Em silêncio, observou a figura de Agatha desaparecer por entre as árvores, deixando-a sozinha junto à lápide da sua mãe. Fitou para além da floresta, distinguindo os contornos de Gavaldon, como se fizesse pouco de si ao espreitá-la. Alina Sinclair morrera e Natasha estava sozinha no mundo. Quando pisasse as ruas do vilarejo, uma de duas coisas poderia acontecer:
Ou receberia olhares de pena.
Ou iriam rir da sua desgraça.
Natasha não iria permitir que nenhuma das opções acontecesse. O frenesim no seu corpo cresceu à medida que a raiva a preenchia, como tantas vezes acontecia. Fechou os olhos, inspirando profundamente, sentindo a pele arrepiar e o sangue ferver.
Ela não voltaria a colocar um pé que fosse em Gavaldon. Estava na hora de partir, deixar o vilarejo para trás, ir em busca de um lugar onde pertencesse.
Se houvera sempre uma certeza no seu coração, era que nunca pertencera a Gavaldon.
Ajoelhou-se em frente à lápide com pesar, acariciando o nome gravado na pedra, saboreando os últimos pedaços de si que ainda eram capazes de sentir fosse o que fosse. Uma rajada de vento despenteou-lhe os cabelos, como se fosse uma mensagem de Alina Sinclair para si. Se fosse, Natasha sabia o que a mãe lhe diria.
"Estás livre, minha querida."
Um sorriso distorcido surgiu nos cantos da boca da jovem. Um calafrio fê-la estremecer à medida que virava as costas à Morte e se encaminhava para casa com passos firmes, as botas de couro preto enterrando-se com veemência na terra escura, os olhos azuis faiscando. Estava na hora de partir e nunca mais olhar para trás.
Pensou em Claire e Agatha. Deveria ter sido mais grata às duas por todos os anos que a tinham ajudado com Alina. Deveria ter-se despedido de Agatha para sempre, ciente de que sair de Gavaldon era para nunca mais regressar.

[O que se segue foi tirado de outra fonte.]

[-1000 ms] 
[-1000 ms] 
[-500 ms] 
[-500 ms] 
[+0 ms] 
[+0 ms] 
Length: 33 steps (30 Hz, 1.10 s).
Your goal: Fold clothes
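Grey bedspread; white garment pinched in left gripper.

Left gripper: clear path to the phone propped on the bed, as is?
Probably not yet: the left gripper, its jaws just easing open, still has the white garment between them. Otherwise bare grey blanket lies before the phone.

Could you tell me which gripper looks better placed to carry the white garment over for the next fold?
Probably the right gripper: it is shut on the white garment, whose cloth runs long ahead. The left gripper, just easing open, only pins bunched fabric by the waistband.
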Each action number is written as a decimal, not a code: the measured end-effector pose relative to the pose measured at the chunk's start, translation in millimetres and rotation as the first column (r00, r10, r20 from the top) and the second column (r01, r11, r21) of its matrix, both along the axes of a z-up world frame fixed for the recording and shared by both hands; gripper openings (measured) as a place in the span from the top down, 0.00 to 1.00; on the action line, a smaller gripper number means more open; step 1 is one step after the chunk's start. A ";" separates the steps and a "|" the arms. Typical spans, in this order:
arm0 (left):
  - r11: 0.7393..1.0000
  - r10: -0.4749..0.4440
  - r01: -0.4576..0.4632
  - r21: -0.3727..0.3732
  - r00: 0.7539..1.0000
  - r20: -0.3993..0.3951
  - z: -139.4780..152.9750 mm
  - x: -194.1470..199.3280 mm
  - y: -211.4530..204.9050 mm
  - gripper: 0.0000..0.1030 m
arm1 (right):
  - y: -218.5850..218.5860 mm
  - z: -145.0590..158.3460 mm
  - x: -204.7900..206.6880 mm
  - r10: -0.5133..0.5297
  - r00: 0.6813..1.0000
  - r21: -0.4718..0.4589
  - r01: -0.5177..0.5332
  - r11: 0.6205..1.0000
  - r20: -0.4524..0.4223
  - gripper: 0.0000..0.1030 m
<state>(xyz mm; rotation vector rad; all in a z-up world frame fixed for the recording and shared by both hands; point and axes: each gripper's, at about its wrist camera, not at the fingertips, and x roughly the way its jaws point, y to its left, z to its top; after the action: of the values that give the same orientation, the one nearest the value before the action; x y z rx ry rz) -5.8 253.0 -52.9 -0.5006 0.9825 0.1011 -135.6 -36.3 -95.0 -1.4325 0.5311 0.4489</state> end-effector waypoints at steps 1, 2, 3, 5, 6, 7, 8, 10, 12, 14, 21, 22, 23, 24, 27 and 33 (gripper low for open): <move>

Descartou esses pensamentos. O que estava feito feito estava e não havia volta a dar. Pensou em Sophie, quão feliz ficaria de ver a Sinclair longe da sua vista. O sorriso de Natasha aumentou perante a possibilidade de nunca mais ver a loira na sua vida.
Sair de Gavaldon ficara ainda mais interessante.
⚡️
A sua casa nunca lhe parecera tão vazia.
Um ímpeto de dor surgiu no peito de Natasha mas escolheu abafá-lo, recusando-se a vergar perante o luto e a perda. Chorara o que tivera de chorar. A mãe morrera mas a filha estava bem viva e iria fazer o que sempre sonhara fazer.
Sem pressa, arrumou os seus poucos pertences num saco de pano que encontrou. Observou com saudade a única foto que tinha com a sua mãe, resistindo ao impulso de a colocar no saco. Não iria levar nada da sua antiga vida consigo. Merecia um recomeçar e iria tê-lo. Deixou-se ficar entre aquelas quatro paredes, esperando pela noite, para que pudesse fugir de Gavaldon sem que alguém se metesse com ela. Não sabia o que faria se algum daqueles miseráveis aldeões a provocasse no dia da morte da sua mãe.
Esperou e esperou e esperou. E por fim à noite caiu, o céu estranhamente vermelho como sangue, o vento soprando com mais frieza do que o costume. Natasha pouco se importava com isso. Estava na hora de partir.
Natasha Sinclair sempre soube que não pertencia ali. Algo lhe dizia que Gavaldon não era o seu destino e nunca deveria ter sido o seu berço. Aquelas pessoas mesquinhas nunca reconheceram nela o poder que tinha, tratando-a como uma pobrezinha, temendo os seus olhos intensos e expressão fechada. Nunca fora como as outras crianças. Tivera de crescer cedo para ajudar a mãe, vira-se forçada a não mostrar fraqueza para não ser vítima dos habitantes de Gavaldon e a raiva acumulara-se dentro de si.
Raiva da mãe por estar sempre doente.
Raiva do pai que nunca conhecera.
Raiva de Gavaldon por ser um lugar tão retrógrada e aborrecido.
Raiva de si mesma por não ser capaz de parar de sentir-se deslocada naquele lugar, parar de sonhar com o outro mundo, aquele onde sabia pertencer.
Tão certo como saber que o frenesim no seu corpo perante emoções fortes era magia.
Natasha Sinclair iria sair de Gavaldon e nunca mais regressar. Mas ela não iria sem um propósito.
Ela queria vingança.
⚡️
Antes que pudesse sequer transpor a porta, Natasha Sinclair estava aos gritos.